Starting with the first line and ending with the one that holds "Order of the", retype the entries exactly.

------ Provided material ------

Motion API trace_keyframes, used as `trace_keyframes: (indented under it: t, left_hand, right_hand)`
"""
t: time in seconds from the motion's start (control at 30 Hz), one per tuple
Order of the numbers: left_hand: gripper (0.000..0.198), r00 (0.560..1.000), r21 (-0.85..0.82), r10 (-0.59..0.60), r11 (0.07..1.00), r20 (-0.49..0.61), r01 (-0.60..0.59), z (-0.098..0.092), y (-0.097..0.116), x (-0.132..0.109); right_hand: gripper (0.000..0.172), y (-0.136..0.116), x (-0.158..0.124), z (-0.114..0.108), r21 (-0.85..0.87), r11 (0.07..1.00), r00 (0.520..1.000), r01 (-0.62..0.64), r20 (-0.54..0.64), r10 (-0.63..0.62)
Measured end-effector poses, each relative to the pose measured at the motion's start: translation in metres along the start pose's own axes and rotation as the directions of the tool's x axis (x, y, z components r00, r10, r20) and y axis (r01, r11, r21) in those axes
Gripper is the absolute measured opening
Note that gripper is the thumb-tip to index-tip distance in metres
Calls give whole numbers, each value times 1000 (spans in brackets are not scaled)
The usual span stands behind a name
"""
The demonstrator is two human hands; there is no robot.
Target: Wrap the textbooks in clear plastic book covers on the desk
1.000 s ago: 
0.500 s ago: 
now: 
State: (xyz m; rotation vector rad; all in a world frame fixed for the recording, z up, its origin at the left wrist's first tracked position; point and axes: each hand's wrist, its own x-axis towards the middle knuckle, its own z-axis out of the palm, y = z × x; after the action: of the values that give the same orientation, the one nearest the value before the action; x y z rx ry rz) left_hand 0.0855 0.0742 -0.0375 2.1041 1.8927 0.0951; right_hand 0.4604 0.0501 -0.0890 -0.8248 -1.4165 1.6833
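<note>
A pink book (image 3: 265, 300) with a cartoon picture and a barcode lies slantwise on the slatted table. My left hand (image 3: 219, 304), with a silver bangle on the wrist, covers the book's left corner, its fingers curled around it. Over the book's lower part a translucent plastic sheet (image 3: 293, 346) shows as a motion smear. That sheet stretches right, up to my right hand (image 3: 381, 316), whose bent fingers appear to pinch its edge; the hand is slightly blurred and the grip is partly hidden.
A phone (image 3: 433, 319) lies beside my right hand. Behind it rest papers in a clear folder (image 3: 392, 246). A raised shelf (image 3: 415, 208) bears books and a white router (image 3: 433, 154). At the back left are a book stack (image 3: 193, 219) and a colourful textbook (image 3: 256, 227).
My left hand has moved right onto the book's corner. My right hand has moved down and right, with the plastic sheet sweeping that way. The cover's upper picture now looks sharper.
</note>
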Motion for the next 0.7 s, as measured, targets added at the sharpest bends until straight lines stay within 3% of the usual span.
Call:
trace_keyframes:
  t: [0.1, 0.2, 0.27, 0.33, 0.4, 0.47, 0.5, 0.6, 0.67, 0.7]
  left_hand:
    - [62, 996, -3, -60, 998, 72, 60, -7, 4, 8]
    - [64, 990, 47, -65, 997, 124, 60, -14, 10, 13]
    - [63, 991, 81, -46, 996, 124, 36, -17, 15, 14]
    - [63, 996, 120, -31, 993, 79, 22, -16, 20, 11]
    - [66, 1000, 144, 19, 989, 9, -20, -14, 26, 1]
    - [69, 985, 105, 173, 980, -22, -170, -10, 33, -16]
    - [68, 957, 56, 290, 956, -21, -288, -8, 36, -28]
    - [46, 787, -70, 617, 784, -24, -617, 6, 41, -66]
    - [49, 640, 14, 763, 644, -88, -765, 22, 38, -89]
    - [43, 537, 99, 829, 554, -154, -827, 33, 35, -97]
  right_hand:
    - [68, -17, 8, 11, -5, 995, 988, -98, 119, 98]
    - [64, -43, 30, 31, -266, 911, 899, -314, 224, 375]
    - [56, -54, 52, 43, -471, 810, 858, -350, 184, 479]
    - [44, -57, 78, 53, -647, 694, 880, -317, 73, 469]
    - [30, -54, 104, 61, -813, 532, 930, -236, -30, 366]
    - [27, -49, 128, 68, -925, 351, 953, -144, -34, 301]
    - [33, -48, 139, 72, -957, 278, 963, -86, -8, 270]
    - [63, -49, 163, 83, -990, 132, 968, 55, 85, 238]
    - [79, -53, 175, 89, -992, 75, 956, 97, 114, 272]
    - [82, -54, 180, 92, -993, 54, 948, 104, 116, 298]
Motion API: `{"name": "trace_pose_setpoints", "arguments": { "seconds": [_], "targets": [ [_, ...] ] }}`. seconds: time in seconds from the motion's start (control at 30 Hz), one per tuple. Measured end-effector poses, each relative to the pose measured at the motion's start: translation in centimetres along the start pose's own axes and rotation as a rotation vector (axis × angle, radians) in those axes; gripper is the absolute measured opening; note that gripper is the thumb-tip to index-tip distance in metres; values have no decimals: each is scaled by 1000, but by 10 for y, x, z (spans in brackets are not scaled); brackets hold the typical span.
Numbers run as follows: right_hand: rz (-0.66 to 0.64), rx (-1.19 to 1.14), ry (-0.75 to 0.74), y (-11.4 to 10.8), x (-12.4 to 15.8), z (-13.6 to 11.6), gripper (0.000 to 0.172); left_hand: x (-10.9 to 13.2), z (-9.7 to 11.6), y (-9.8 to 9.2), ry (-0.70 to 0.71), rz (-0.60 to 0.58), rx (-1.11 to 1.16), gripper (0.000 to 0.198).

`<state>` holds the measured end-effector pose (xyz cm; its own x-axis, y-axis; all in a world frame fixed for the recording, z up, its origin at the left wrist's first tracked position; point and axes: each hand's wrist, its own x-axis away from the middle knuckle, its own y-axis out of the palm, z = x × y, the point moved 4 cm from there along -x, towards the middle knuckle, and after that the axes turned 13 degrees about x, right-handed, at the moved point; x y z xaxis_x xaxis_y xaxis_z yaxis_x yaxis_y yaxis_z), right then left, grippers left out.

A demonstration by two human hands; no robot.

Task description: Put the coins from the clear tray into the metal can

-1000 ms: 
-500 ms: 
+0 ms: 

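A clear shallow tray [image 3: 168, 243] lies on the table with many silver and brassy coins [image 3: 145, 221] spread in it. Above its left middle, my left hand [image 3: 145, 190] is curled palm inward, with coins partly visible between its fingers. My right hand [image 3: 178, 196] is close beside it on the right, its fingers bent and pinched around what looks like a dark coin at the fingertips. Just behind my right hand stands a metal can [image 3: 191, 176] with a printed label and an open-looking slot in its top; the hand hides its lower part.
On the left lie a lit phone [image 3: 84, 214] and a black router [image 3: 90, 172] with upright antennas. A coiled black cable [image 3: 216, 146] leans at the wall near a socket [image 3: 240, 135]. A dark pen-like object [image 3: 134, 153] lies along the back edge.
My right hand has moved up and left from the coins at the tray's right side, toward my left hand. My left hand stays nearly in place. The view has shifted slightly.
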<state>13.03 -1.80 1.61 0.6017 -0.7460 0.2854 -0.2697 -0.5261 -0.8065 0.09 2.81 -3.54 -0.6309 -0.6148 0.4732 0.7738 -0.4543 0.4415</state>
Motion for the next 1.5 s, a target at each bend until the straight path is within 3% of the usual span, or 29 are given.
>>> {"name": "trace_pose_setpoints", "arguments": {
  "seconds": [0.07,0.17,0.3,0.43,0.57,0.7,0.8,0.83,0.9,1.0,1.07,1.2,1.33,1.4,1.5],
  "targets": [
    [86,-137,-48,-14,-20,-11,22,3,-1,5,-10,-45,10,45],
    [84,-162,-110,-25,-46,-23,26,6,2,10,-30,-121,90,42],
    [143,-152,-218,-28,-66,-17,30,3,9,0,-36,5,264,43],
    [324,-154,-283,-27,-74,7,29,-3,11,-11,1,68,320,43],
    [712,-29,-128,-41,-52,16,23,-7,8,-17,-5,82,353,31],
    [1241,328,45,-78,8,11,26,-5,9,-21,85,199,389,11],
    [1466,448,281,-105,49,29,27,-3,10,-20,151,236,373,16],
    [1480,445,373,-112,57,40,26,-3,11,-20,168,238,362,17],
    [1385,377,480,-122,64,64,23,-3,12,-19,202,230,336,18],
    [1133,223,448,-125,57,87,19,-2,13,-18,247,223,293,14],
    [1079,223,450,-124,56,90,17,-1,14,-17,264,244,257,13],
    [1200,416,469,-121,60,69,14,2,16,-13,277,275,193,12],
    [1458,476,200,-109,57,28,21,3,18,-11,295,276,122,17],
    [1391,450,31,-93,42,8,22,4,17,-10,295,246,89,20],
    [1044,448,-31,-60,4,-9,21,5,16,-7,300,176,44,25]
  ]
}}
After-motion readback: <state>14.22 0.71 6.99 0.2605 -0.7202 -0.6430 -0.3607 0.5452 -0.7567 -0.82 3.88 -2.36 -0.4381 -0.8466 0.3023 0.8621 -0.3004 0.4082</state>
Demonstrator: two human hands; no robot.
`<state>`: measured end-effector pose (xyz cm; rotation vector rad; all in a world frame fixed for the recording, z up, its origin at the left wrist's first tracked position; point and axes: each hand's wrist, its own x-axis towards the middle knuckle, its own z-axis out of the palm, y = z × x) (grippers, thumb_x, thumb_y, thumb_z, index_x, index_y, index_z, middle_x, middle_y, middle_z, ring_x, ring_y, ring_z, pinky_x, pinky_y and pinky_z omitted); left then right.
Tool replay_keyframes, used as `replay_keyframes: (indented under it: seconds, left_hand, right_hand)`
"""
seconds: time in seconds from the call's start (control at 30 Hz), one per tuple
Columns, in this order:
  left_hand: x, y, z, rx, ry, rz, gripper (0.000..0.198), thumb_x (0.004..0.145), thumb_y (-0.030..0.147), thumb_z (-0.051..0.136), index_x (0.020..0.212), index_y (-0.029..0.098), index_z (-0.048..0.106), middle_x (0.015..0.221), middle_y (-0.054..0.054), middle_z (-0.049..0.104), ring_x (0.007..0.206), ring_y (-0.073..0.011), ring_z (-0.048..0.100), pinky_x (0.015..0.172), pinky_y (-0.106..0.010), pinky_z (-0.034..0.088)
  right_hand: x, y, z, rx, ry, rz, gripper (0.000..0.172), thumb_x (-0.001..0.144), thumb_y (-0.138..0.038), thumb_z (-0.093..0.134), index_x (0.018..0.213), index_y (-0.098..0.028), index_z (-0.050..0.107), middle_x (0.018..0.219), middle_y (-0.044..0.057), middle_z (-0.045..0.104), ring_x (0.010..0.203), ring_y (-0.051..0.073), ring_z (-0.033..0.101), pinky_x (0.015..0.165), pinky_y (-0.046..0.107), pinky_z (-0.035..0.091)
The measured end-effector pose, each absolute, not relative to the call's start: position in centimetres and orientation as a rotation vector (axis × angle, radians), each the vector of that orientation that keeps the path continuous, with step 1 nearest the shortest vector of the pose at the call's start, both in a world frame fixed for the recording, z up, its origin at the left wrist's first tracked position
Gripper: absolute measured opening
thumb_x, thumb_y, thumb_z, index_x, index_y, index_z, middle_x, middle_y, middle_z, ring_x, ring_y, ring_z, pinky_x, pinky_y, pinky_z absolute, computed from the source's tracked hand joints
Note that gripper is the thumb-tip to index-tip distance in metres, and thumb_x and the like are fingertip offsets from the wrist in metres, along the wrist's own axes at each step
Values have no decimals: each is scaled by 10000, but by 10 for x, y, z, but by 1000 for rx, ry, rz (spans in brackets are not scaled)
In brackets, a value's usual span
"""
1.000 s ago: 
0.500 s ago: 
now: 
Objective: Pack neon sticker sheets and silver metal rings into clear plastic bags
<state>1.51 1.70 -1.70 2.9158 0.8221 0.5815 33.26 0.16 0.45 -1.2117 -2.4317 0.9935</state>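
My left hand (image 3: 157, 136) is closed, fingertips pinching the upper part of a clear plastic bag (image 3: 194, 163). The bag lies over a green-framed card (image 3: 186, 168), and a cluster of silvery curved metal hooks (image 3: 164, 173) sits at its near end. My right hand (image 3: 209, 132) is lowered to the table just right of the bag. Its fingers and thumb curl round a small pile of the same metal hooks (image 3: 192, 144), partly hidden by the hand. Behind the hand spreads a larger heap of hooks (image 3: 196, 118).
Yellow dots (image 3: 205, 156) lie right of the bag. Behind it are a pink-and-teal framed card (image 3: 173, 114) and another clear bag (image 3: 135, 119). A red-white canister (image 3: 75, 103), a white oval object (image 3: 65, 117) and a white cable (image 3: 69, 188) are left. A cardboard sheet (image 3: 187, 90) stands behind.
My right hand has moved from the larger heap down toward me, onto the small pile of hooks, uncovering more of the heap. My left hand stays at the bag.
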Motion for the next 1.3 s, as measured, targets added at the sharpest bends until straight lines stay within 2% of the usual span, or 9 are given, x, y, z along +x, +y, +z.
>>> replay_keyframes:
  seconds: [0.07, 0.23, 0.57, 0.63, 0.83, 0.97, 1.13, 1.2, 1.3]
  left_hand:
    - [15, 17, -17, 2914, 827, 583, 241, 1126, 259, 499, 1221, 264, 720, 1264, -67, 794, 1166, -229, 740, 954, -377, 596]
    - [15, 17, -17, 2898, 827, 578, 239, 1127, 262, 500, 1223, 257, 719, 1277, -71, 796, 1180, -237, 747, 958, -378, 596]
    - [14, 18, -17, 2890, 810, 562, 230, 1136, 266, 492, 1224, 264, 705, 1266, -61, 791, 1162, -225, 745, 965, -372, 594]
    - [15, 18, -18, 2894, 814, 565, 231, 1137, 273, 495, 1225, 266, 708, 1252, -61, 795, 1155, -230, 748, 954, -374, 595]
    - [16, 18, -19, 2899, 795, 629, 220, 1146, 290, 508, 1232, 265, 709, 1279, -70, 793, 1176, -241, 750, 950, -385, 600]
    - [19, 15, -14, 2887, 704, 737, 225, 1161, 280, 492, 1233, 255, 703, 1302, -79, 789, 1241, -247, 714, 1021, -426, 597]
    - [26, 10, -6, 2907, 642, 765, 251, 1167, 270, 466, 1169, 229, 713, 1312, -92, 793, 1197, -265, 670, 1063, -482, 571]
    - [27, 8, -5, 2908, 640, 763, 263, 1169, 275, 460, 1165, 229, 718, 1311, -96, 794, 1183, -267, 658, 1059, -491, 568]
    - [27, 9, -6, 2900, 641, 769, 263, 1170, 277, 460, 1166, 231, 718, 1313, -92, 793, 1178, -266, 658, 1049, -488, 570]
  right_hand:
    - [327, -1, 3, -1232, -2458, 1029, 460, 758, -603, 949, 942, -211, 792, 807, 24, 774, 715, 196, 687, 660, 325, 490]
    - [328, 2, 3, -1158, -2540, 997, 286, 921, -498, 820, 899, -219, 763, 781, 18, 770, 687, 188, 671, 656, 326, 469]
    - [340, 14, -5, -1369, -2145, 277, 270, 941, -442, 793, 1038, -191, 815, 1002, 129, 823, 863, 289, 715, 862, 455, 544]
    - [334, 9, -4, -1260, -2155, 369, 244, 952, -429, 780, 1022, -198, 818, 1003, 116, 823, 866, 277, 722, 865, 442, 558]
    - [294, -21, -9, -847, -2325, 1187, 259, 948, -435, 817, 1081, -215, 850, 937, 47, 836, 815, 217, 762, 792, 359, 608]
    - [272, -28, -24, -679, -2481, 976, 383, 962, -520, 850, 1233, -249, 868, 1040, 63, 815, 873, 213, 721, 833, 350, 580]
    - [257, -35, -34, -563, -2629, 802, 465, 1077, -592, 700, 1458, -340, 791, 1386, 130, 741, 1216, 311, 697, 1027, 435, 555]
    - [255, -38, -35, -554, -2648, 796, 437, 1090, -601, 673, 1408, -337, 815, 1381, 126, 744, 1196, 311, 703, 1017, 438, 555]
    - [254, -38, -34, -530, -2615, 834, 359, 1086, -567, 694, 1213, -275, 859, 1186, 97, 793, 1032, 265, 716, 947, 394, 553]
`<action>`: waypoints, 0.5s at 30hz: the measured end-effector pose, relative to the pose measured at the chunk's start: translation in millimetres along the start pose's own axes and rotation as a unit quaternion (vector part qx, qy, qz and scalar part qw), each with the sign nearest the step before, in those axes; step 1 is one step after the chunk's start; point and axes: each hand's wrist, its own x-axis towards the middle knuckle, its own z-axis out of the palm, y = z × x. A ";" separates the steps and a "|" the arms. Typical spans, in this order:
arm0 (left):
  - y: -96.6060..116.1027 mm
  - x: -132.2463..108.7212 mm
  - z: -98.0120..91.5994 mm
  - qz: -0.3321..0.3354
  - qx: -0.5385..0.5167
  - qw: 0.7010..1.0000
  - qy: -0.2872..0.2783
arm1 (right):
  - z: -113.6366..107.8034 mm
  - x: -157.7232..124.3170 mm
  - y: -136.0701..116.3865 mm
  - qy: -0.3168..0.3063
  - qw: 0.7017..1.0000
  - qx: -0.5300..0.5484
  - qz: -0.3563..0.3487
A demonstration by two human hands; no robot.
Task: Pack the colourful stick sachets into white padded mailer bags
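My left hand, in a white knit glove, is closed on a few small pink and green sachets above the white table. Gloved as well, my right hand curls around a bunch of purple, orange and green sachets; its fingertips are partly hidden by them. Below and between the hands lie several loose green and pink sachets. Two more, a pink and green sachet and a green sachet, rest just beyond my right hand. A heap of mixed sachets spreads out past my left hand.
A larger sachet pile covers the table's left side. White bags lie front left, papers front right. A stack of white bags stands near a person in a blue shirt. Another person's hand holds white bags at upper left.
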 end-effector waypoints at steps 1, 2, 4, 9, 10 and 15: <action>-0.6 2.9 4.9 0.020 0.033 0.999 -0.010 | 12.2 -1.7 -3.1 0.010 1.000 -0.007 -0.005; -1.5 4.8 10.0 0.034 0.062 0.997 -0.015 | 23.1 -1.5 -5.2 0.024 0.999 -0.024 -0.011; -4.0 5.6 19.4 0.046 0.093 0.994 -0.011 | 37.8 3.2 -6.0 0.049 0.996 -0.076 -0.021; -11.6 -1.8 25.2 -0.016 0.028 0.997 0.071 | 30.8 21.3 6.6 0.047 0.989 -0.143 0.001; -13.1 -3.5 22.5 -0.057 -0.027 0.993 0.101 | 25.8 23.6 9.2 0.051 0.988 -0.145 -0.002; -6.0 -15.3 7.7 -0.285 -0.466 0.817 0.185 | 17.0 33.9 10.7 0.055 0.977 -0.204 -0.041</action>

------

* [Output below]:
Motion API trace_keyframes, used as `trace_keyframes: (indented under it: t, left_hand, right_hand)`
"""
t: time in seconds from the motion's start (control at 30 Hz), one per tuple
Order of the numbers: left_hand: gripper (0.000..0.198), r00 (0.560..1.000), r21 (-0.85..0.82), r10 (-0.59..0.60), r11 (0.07..1.00), r20 (-0.49..0.61), r01 (-0.60..0.59), z (-0.098..0.092), y (-0.097..0.116), x (-0.132..0.109); right_hand: gripper (0.000..0.172), y (-0.136..0.116), x (-0.158..0.124), z (-0.114..0.108), r21 (-0.85..0.87), r11 (0.07..1.00), r00 (0.520..1.000), r01 (-0.62..0.64), r20 (-0.54..0.64), r10 (-0.63..0.62)

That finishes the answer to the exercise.